Les recueils, tous deux édités en 2013, per­me­t­tent de par­courir plusieurs décen­nies d’écriture poé­tique. Un poème avant les com­mence­ments regroupe des textes écrits de 1975 à 1990 ; Ce que j’ai peut-être fait est un choix de poèmes pub­liés entre 1992 et 2012.

En 1975, Yves Namur avait vingt-trois ans ; il écrivait des textes brefs cen­trés sur la nature : les feuil­lages, les grains de blé, un insecte… Ici et là un être humain fai­sait une rapi­de appari­tion. Mais était-ce vrai­ment un être humain ? Les femmes s’égrenaient et les bras nus étaient recou­verts d’écorce. Les intérieurs étaient ceux de la cam­pagne : un buf­fet, une cruche à eau, une pen­d­ule, un gre­nier. À l’extérieur, les odeurs de la terre et du sel dom­i­naient. Le poète s’éloignait par­fois du monde sen­si­ble : il scru­tait l’ombre, trou­vait des brèch­es, s’intéressait à l’invisible, à la mort et aux songes.

Dix ans plus tard, la poésie d’Yves Namur con­naît une pre­mière méta­mor­phose. Le poète inter­roge les mots et le poème, qui ont tout l’air d’être vivants : le mot creuse, le poème le regarde.

En 1990, c’est la forme des textes qui change. Dès le titre de l’ensemble Le voy­age en amont de (    ) vide, il y a cet espace, ce silence, cette absence que l’on retrou­ve ensuite à chaque vers ou presque, et qui donne le sen­ti­ment d’un monde devenu en par­tie indéchiffrable. Puis un autre ensem­ble, la même année, Frag­ments tra­ver­sés en quelques nuits d’arbres et con­fus­es, sem­ble réc­on­cili­er le tout.
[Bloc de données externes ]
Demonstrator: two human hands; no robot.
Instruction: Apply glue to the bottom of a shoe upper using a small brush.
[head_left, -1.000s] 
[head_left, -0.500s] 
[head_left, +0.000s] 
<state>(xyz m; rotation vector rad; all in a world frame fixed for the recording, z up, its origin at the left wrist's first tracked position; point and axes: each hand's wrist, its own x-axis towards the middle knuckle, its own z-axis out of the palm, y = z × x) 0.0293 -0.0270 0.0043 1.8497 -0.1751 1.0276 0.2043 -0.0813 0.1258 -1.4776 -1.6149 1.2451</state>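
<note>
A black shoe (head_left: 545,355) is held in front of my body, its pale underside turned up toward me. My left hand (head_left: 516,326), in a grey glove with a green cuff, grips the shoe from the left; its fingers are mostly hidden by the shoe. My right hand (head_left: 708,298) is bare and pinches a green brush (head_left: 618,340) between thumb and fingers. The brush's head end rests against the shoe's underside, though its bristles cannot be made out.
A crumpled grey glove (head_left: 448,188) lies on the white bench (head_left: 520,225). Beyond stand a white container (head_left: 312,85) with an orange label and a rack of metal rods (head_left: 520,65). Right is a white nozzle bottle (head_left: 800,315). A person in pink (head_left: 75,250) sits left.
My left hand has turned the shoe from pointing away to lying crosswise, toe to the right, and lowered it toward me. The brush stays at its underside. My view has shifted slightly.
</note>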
Il y est ques­tion d’arbres, de mots et de poèmes.

 

ces traces qu’on laisse venir,
poèmes peut-être
dans les arbres
 

[…]
 

à peine ai-je dit l’arbre
qu’il marche dans la chambre

 

Un dernier tour­nant est pris – plus rad­i­cal, selon l’auteur – en 1992. Yves Namur explique, dans une note placée à la fin du pre­mier ouvrage : « Si effec­tive­ment je crois – bien mod­este­ment il faut le dire – avoir bâti aujourd’hui un quelque chose qui s’apparente prob­a­ble­ment à une « poésie pen­sante » pour laque­lle je suis redev­able depuis une ving­taine d’années aux fréquen­ta­tions des Jabès, Juar­roz, Rilke ou Celan, force m’est de con­stater que jusqu’approximativement 1990, mes inten­tions étaient toutes autres. »
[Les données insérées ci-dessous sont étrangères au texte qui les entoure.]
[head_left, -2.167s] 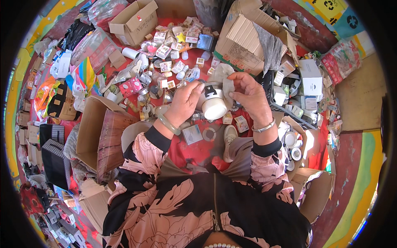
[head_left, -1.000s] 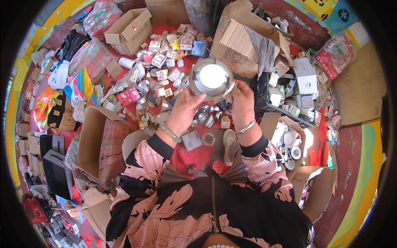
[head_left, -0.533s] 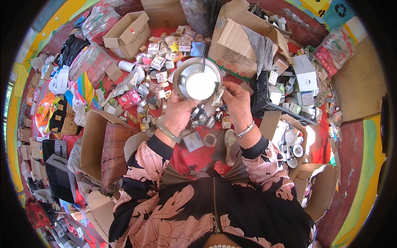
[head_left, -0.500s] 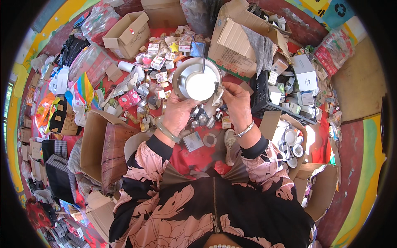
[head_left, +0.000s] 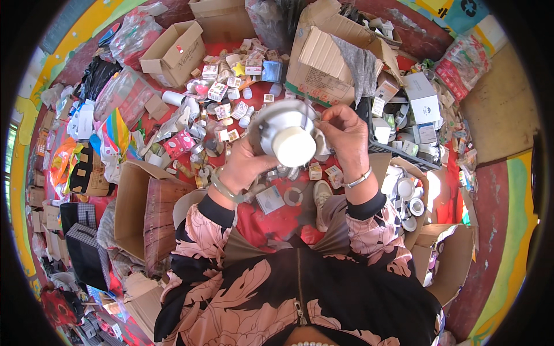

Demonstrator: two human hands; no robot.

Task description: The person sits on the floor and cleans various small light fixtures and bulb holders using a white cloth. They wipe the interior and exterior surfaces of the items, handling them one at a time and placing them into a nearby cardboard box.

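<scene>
My left hand (head_left: 242, 170) grips the rim of a round silver light fitting (head_left: 266, 128) with its thumb on the near side. A white drum-shaped middle (head_left: 294, 147) stands out from the dish, and a thin dark wire rises over it. The fitting is tilted and slightly blurred. Against its right edge, my right hand (head_left: 348, 141) is closed in a pinch, beside a greyish piece at the rim. What the fingers hold there is too small to make out. Below the fitting, a flat pale box (head_left: 269, 199) and a grey ring (head_left: 293, 196) lie on the red ground.
Small boxes (head_left: 217, 92) and loose parts cover the ground ahead. Cardboard boxes stand at far left (head_left: 176, 55), far right (head_left: 320, 66) and near left (head_left: 131, 199). On the right are a black crate (head_left: 398, 151) of packages and a carton with white round fittings (head_left: 407, 187).
The light fitting has moved right and nearer to me and has tilted, its white middle now lower. My right hand has shifted right and up a little, its fingers more curled.
</scene>
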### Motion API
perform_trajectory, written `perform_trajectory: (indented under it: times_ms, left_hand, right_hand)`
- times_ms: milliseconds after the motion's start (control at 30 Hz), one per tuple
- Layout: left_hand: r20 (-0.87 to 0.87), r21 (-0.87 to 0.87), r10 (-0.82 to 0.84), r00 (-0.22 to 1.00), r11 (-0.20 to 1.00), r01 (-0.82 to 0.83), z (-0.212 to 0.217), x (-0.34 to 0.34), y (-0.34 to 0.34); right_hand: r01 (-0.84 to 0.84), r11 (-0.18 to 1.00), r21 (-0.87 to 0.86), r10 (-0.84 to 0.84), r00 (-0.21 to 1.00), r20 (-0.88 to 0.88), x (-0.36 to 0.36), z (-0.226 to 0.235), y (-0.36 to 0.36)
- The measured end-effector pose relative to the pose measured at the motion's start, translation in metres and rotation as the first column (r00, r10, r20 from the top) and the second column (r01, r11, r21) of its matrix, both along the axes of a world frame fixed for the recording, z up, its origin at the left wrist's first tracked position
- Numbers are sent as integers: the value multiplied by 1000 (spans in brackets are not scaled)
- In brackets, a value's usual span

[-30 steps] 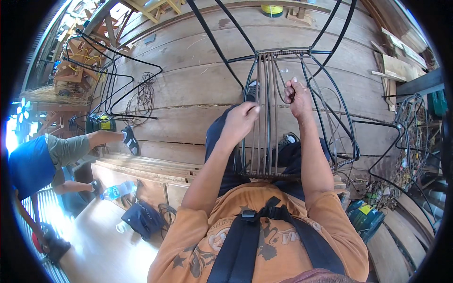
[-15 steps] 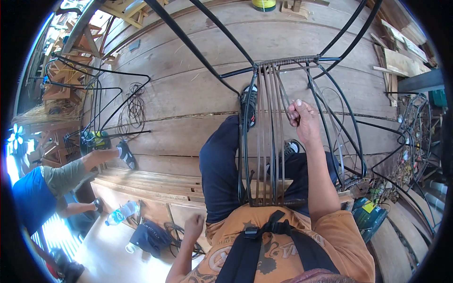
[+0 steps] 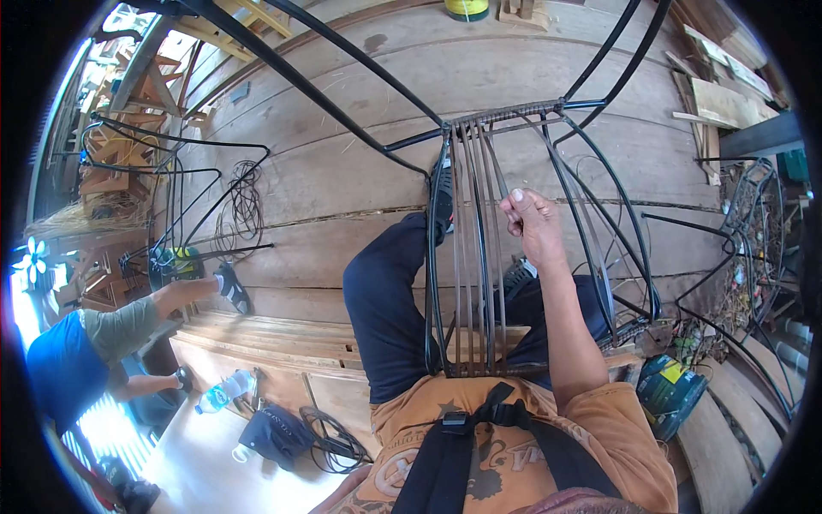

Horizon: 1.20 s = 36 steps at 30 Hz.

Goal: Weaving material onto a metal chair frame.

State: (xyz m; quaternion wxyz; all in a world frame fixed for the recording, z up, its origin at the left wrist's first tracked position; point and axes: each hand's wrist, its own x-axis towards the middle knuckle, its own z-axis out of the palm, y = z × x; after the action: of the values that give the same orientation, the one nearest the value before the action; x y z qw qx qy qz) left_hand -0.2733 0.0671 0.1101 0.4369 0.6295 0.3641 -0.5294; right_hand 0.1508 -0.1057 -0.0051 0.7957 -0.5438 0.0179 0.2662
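Note:
A black metal tube frame (image 3: 433, 248), like a chair frame, stands over my lap. Brown flat strips (image 3: 469, 257) run lengthwise across its left part, between a wrapped far bar (image 3: 514, 112) and a near bar at my waist. My right hand (image 3: 535, 224) is closed above the frame's open middle, its fingers pinched on a brown strip (image 3: 495, 163) that slants up to the far bar. Right of it, looser strips hang along the frame's right side. My left hand is out of sight; only a bit of that arm shows at the lower edge.
Left, a person in a blue shirt (image 3: 68, 364) is near another black frame (image 3: 218, 144) and coiled strand (image 3: 244, 201). A water bottle (image 3: 224, 391), dark bag (image 3: 274, 434) and black coil (image 3: 338, 441) lie nearby. A green container (image 3: 672, 394) and more tubing stand right.
My left hand, seen beside my left hip before, has dropped out of view. My right hand, still pinching the strip, and the frame sit slightly farther left in the picture.

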Motion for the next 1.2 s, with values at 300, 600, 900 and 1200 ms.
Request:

En ouvrant Ce que j’ai peut-être fait, nous entrons dans l’univers qui est tou­jours celui du poète aujourd’hui. Un univers où penser, c’est avant tout pos­er des ques­tions. Il y a quelque chose de l’étonnement de l’enfant, bien sûr, du philosophe grec égale­ment. Le poète, comme le philosophe, cherche. Que cherche-t-il ? Serait-ce ce qui est caché der­rière les apparences ? On penserait alors à Pla­ton. Serait-ce au con­traire l’absence d’être ? On penserait plutôt à Pyrrhon. Sou­vent, le doute et le sen­ti­ment d’être con­damné à l’ignorance domi­nent. Ce qui con­sole le poète, lorsqu’il revient bre­douille de sa quête de sens, c’est la beauté.
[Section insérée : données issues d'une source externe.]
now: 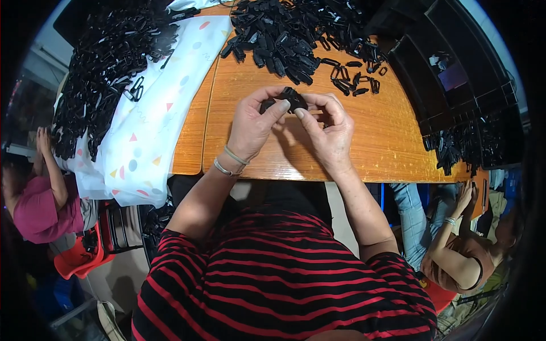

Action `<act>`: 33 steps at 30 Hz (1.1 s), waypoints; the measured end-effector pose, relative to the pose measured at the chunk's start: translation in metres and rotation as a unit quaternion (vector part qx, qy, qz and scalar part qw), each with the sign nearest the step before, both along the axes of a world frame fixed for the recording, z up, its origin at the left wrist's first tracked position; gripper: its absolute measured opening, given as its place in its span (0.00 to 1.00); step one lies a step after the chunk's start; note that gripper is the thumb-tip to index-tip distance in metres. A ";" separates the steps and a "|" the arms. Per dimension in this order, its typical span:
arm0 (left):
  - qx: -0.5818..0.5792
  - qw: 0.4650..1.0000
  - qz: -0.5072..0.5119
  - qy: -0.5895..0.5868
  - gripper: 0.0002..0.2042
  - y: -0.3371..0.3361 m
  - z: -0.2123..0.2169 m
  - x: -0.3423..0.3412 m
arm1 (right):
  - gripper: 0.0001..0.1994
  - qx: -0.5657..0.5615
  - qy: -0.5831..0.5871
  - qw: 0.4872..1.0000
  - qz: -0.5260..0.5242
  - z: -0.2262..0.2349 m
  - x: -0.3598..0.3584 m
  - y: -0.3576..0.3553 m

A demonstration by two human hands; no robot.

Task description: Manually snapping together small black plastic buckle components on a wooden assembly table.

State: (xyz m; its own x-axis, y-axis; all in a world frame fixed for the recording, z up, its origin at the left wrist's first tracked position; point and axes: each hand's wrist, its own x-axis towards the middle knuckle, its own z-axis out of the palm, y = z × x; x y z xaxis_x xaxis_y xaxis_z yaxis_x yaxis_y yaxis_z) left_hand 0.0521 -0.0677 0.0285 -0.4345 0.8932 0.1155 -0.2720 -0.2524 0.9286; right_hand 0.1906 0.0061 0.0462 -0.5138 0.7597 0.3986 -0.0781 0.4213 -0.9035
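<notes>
Above the wooden table, my left hand [254, 124] and my right hand [331, 135] meet, both closed on a small black plastic piece [293, 99]. The thumbs press on it from the near side, and fingers curl behind it. My hands cover part of the piece, so its exact kind and whether it is two parts cannot be made out. Beyond my hands lies a large heap of black plastic pieces [278, 42]. Several loose oblong black frames [341, 73] are scattered at the heap's right edge.
A patterned white sheet [151, 122] with another black heap [108, 74] covers the left side. On the right stand a black box [424, 85] and more black pieces [449, 150]. One person [42, 210] sits at left, another [463, 258] at right. The wooden table [375, 148] ends near my waist.
</notes>
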 end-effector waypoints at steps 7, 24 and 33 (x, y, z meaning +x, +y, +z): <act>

Ce n’est pas ce qu’il trou­ve ou ne trou­ve pas qui importe, c’est la recherche elle-même, le chemin emprun­té. Il n’atteint pas son but et con­tin­ue ; il entrevoit un abîme, une absence, sa pro­pre soli­tude et con­tin­ue. Au pas­sage, il s’émerveille devant de petites choses inat­ten­dues : la clarté d’une feuille d’or, un brin d’herbe sur le rebord d’une fenêtre… Yves Namur est peu à peu devenu le poète du peu et des riens dont il par­le dans Ce que j’ai peut-être fait.